▶ **TO DO**
All of the data must be output without alteration.

▶ **SOURCE DATA**

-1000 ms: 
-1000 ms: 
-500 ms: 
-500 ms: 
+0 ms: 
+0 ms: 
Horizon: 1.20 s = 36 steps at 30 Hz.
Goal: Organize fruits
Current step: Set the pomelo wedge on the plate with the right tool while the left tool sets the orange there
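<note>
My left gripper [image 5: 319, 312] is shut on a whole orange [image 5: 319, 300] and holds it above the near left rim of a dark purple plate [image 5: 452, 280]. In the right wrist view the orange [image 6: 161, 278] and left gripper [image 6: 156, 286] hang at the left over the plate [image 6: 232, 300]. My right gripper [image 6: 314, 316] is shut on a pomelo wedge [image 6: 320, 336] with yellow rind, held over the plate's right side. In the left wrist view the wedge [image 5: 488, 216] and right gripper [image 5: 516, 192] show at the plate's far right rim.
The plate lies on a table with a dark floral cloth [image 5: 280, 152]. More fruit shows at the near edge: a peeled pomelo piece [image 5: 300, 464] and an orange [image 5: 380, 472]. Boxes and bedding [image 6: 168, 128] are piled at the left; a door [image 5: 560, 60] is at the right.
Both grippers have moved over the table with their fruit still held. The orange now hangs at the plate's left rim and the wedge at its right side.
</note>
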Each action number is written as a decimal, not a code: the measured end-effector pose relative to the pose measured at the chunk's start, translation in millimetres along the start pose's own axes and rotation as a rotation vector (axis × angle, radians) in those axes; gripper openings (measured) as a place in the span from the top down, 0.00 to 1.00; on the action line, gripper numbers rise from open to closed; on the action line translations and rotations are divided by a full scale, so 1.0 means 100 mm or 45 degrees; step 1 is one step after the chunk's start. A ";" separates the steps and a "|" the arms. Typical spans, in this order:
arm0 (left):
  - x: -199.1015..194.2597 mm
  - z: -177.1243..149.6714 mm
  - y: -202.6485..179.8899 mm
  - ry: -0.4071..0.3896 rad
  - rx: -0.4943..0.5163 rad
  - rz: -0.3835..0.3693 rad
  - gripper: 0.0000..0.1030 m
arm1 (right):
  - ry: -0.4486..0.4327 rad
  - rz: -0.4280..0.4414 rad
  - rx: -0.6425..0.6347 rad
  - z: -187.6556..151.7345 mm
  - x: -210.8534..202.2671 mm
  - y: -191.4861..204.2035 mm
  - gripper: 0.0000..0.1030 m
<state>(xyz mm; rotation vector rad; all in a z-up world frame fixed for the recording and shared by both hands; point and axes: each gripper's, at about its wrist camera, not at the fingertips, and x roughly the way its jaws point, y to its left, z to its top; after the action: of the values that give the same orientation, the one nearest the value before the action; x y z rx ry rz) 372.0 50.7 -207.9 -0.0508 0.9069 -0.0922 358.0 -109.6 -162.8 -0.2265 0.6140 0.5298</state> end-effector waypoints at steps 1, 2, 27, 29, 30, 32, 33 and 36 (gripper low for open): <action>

▶ **TASK ANSWER**
-1000 ms: 
-1000 ms: 
-500 ms: 
-500 ms: 
+0 ms: 
+0 ms: 
Horizon: 1.20 s = 36 steps at 30 Hz.
Goal: Organize fruits
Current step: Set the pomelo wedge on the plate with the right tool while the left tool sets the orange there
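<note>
My left gripper [image 5: 319, 312] is shut on a whole orange [image 5: 319, 300] and holds it above the near left rim of a dark purple plate [image 5: 452, 280]. In the right wrist view the orange [image 6: 161, 278] and left gripper [image 6: 156, 286] hang at the left over the plate [image 6: 232, 300]. My right gripper [image 6: 314, 316] is shut on a pomelo wedge [image 6: 320, 336] with yellow rind, held over the plate's right side. In the left wrist view the wedge [image 5: 488, 216] and right gripper [image 5: 516, 192] show at the plate's far right rim.
The plate lies on a table with a dark floral cloth [image 5: 280, 152]. More fruit shows at the near edge: a peeled pomelo piece [image 5: 300, 464] and an orange [image 5: 380, 472]. Boxes and bedding [image 6: 168, 128] are piled at the left; a door [image 5: 560, 60] is at the right.
Both grippers have moved over the table with their fruit still held. The orange now hangs at the plate's left rim and the wedge at its right side.
</note>
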Each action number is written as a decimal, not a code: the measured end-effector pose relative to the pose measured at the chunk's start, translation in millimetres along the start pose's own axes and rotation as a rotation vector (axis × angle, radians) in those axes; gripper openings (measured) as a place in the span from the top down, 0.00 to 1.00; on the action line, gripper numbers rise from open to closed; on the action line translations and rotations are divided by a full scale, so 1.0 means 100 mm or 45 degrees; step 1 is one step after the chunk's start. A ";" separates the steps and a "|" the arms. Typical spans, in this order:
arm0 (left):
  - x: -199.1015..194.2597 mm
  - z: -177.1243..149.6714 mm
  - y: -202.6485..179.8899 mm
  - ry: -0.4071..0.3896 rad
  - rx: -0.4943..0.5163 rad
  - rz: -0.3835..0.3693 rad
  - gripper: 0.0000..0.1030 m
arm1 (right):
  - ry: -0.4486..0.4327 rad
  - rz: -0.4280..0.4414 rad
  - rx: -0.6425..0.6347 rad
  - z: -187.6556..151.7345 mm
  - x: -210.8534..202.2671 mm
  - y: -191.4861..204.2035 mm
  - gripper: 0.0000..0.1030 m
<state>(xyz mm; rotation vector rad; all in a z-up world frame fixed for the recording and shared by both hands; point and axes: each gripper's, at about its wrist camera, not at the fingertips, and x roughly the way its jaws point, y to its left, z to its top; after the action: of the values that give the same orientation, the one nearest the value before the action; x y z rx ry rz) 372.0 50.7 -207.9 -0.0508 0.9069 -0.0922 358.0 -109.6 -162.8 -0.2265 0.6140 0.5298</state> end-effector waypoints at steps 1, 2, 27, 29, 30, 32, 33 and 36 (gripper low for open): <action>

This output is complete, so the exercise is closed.